In the music video for the song “Broken” the first thing I see is a desert. Barren, desolate, alone. It sets the mood for the song. I see a lone scarecrow. As I focus on the scarecrow, I see the black smoke in the background. There is a figure coming closer to me. The figure is dressed all in black. A phantom from one of my nightmares.
The focus suddenly changes and I am focused on the singer, his arresting voice pulling me to the music. I focus on him sitting in the old white beater of a car singing his heart out holding his guitar in his hand, coaxing sound from the instrument. As the scene changes I focus on the woman walking by herself, wearing black wings. She seems so alone and sad, like the desert that she is walking through. The song seems so depressing, yet when they reach the chorus and are singing together, all of the darkness goes unnoticed, I am flung into the world of music where everything is about the auditory not the visual, their voices crescendo to the end of the chorus and suddenly I am back in the visual world.

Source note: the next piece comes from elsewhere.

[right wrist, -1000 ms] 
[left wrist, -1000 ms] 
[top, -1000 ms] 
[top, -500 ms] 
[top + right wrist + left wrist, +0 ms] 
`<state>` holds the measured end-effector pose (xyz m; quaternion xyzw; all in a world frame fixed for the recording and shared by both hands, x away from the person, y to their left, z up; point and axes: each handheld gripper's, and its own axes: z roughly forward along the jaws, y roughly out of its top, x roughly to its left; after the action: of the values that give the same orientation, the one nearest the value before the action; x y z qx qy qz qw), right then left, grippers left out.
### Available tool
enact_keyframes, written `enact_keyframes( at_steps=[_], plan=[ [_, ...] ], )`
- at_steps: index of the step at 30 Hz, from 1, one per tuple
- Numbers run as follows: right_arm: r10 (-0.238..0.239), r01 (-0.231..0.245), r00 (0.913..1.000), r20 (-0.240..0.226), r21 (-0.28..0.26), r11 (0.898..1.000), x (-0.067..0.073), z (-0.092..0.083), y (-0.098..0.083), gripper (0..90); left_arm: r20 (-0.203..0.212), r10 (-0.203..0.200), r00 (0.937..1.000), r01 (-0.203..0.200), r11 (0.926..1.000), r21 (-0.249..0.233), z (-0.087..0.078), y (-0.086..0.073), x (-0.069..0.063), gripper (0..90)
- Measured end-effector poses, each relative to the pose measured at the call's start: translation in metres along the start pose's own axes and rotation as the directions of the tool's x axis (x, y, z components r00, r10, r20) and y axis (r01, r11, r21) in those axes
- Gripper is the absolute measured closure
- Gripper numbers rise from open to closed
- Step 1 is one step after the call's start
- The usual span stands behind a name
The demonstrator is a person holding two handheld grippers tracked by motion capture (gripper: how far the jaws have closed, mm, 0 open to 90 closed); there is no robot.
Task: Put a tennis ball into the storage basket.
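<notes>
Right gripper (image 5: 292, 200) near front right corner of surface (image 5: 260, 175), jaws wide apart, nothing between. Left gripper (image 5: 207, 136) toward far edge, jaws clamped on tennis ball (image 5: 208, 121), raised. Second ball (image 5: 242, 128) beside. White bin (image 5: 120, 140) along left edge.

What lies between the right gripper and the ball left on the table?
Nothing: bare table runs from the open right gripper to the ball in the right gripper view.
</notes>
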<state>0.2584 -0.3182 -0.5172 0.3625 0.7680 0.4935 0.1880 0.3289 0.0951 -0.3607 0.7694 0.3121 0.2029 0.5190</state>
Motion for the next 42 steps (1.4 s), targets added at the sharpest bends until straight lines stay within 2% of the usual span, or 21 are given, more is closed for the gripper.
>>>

I focus once again on the singer, this time Amy Lee. I am no longer paying as much attention to the words so much as the appearance of the video. I notice the black of her wings. The black of the smoke. The contrast between the black and white seems so obvious when their voices are not mixing. They sing the chorus three times more, each time that they stop and start again I am swayed between the visual and auditory worlds, both working together but always one overpowering the other. The final words are sung and the only thing that I hear is the last bit of music playing. I pay attention to the black smoke. The bright orange of the fire. The burning scarecrow. The five black figures disappearing behind the hill.

Explanation
I start out by telling about the desert that you first see, since it is barren and desolate I made my sentences short and choppy. The words are not very colorful or elaborate, just like the scene is. As the chorus begins the sentences begin to flow much more smoothly and the words are more intricate. I shift between these two styles of writing throughout just like the music video does. I also tried to incorporate the word black into my writing, because it is one of the most common colors in the video. In the end I go back to the choppy style of writing just like the video begins and ends with the scarecrow.